New research from the University of the Witwatersrand offers a fresh explanation for one of the most-discussed questions in AI: why large language models develop structured, increasingly capable behaviour as they grow in scale.
The answer, the Wits team argues, lies in a process that also governs how human children acquire language – and how language itself evolves over generations to become easier to learn.
The work, published in the journal Proceedings of the National Academy of Sciences, combines two ideas that have existed separately for years. The first is “iterated learning”, a concept from linguistics that holds that language becomes more structured as it is passed from one generation to the next, because each generation introduces small, non-random errors that favour the parts of language easiest to learn. The second is the use of deep neural networks as models of how the brain processes information.
“We built a computer brain with similar characteristics to a child’s and compared it to behaviours we see in children’s brains. We then fed it data with similar properties found in human language and watched how the generations of the computer brain learn,” said lead author Devon Jarvis, a lecturer in the school of computer science and applied mathematics at Wits and a fellow of the university’s Machine Intelligence and Neural Discovery (Mind) Institute.
“It turns out, computer brains find the structure in the data in the same way that children favour certain properties of language in learning. It also showed that the dataset becomes more structured over generations because it makes learning easier.”
Depth
Jarvis uses the example of a child learning that birds have wings and can fly, then being confused by a penguin, which cannot. The child over-generalises, makes a mistake, and in correcting it builds a more precise understanding of the world. Language passed between generations behaves similarly: the easy-to-learn portions are remembered and reused, while the more unstructured parts are gradually forgotten.
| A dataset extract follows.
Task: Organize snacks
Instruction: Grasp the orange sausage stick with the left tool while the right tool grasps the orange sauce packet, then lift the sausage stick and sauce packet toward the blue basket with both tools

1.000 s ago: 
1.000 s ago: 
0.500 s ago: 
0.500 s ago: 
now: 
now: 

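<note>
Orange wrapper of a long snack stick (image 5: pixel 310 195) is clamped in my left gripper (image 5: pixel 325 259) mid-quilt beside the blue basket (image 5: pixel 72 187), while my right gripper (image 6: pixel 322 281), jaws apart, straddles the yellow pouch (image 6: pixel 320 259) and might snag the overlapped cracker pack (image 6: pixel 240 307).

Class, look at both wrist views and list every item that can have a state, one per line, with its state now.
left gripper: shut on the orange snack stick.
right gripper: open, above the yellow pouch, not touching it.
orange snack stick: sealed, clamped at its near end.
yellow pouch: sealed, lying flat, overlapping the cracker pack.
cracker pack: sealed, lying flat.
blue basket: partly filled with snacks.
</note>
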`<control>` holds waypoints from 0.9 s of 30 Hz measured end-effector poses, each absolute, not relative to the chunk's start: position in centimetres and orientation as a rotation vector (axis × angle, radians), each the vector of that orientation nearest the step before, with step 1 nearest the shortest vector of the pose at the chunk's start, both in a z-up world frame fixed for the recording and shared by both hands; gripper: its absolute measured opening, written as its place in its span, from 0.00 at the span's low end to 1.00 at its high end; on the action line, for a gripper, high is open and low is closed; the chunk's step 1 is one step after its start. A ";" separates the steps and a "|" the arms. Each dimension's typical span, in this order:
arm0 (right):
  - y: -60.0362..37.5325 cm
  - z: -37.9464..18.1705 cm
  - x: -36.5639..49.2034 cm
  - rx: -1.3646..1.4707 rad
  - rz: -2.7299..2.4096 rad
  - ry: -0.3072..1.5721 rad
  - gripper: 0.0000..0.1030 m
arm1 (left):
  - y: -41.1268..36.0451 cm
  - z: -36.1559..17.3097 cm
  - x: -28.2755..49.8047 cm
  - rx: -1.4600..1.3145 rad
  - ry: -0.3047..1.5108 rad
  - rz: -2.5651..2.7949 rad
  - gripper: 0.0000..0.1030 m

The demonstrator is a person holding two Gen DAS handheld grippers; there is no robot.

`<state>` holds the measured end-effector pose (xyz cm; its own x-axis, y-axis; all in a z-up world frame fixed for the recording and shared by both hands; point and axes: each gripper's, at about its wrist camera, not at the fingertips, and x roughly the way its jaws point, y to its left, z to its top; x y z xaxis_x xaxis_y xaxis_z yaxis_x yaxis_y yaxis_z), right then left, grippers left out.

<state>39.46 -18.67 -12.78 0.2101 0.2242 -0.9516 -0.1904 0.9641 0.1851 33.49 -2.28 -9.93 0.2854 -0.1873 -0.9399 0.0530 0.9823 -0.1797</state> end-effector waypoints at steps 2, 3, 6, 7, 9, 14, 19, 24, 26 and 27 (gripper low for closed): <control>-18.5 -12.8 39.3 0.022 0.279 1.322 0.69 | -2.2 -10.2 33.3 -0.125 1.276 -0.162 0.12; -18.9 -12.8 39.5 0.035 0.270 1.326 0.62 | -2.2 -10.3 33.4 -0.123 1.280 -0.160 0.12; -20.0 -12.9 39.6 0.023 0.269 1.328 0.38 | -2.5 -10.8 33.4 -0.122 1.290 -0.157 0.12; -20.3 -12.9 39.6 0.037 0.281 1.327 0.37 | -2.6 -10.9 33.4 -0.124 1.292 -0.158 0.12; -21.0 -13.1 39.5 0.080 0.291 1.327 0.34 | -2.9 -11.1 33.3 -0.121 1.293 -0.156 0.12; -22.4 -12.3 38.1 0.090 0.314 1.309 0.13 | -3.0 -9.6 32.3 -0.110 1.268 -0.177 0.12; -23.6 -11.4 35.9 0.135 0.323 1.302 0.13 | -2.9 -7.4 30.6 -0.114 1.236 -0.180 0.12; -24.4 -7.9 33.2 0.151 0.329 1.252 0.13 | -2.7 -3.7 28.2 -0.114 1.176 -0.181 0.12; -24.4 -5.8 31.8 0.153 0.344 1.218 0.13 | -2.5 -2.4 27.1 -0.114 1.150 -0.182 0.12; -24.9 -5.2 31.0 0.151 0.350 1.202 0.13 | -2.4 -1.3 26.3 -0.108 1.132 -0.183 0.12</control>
The finding most relevant to AI is that this only works when the network is deep enough. The researchers found that iterated learning produced structured, compositional behaviour only in networks with sufficient depth, multiple layers of processing and a sufficiently complex language. Shallow networks failed to capture the regularities that make language learnable – a result that echoes how today’s generative AI models rely heavily on scale for their emergent capabilities.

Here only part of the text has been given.